- **EXERCISE DIRECTIONS**: Below are some records. Return exactly the lines from the one with "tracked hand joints" to the one with "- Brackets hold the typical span", and nothing else.

════

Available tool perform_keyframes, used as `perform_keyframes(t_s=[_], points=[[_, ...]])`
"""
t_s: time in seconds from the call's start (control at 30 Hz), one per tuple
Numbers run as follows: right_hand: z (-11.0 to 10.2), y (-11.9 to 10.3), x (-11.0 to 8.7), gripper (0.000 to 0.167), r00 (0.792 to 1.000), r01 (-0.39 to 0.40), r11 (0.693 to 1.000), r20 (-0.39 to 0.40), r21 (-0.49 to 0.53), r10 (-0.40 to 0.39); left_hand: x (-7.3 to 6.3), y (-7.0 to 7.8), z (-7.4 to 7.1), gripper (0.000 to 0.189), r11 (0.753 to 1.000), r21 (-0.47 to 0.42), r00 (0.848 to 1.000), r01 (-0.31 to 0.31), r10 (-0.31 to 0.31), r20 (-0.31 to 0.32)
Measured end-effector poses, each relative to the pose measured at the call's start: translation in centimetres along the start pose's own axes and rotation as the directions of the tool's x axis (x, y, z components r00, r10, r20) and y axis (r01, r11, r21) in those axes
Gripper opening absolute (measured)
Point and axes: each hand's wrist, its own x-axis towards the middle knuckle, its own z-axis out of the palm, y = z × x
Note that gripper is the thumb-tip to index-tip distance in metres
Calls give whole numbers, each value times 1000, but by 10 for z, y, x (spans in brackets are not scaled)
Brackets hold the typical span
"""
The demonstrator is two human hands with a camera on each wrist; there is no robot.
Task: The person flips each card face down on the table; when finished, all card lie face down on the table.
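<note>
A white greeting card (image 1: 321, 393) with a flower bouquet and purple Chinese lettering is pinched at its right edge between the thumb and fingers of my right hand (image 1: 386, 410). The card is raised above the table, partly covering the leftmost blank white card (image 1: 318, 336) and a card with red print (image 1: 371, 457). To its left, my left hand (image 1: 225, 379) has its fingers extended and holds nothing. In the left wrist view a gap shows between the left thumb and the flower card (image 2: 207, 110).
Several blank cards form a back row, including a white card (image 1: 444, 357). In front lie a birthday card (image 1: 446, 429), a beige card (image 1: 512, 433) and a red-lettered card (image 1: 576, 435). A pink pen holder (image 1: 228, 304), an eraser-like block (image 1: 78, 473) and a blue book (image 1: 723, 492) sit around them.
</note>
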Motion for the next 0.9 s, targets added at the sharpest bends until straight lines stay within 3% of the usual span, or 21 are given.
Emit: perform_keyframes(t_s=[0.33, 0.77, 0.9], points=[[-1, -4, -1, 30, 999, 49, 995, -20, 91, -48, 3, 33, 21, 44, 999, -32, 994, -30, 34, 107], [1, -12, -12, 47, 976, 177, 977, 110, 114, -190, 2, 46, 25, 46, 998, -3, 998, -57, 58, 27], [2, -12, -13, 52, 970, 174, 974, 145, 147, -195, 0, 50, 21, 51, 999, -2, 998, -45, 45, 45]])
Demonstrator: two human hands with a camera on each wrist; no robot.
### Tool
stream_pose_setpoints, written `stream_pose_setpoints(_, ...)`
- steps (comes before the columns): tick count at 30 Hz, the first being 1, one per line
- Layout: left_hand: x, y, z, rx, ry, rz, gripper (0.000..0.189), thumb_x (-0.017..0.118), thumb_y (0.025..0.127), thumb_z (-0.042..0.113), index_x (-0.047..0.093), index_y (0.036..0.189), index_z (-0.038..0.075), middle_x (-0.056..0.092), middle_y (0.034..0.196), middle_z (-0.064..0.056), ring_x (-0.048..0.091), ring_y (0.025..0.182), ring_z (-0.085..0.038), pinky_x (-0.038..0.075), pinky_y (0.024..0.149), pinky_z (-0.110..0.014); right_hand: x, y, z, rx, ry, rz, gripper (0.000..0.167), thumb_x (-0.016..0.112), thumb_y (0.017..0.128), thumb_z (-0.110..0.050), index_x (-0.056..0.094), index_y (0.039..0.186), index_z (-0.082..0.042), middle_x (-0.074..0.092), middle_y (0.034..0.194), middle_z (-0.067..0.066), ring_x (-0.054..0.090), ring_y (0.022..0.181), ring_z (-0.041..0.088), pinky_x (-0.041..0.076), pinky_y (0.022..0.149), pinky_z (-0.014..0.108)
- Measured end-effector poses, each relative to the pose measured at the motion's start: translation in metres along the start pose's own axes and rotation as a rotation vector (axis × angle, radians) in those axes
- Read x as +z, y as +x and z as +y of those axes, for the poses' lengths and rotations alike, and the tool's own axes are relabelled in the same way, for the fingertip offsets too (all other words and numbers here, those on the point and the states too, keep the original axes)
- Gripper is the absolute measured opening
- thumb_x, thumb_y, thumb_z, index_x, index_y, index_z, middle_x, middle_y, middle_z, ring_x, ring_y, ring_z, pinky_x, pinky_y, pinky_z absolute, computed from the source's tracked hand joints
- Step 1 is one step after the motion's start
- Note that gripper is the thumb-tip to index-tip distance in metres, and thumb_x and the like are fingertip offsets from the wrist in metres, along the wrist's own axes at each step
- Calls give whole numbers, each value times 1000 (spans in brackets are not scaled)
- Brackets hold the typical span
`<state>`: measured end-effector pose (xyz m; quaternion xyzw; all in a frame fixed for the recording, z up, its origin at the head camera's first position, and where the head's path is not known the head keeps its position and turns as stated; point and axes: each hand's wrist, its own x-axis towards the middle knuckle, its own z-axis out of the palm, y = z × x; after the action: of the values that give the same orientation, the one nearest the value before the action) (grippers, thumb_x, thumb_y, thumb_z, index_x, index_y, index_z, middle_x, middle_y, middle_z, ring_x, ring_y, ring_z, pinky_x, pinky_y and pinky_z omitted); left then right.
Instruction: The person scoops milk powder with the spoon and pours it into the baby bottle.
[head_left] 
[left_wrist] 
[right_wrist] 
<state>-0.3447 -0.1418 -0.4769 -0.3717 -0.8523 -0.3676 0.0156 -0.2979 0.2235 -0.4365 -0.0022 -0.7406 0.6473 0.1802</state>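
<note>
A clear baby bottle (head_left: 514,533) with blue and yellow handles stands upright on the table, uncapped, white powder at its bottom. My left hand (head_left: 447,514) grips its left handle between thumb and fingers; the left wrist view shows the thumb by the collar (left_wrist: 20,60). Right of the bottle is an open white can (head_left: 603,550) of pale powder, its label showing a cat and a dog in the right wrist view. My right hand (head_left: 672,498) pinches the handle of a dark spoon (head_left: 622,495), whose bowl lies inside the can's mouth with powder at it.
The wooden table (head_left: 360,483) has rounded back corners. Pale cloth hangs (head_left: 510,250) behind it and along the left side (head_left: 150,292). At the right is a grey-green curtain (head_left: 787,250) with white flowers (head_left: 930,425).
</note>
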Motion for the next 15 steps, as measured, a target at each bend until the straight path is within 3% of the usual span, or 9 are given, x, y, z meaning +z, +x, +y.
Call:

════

- **OUTPUT**:
- thumb_x, thumb_y, thumb_z, index_x, index_y, index_z, middle_x, middle_y, middle_z, ring_x, ring_y, ring_z, pinky_x, pinky_y, pinky_z absolute, computed from the source's tracked hand joints
- Step 1 is one step after the motion's start
- Note that gripper is the thumb-tip to index-tip distance in metres, and thumb_x and the like are fingertip offsets from the wrist in metres, along the wrist's own axes at each step
- Calls give whole numbers, each value times 1000 (spans in brackets are not scaled)
- Brackets hold the typical span

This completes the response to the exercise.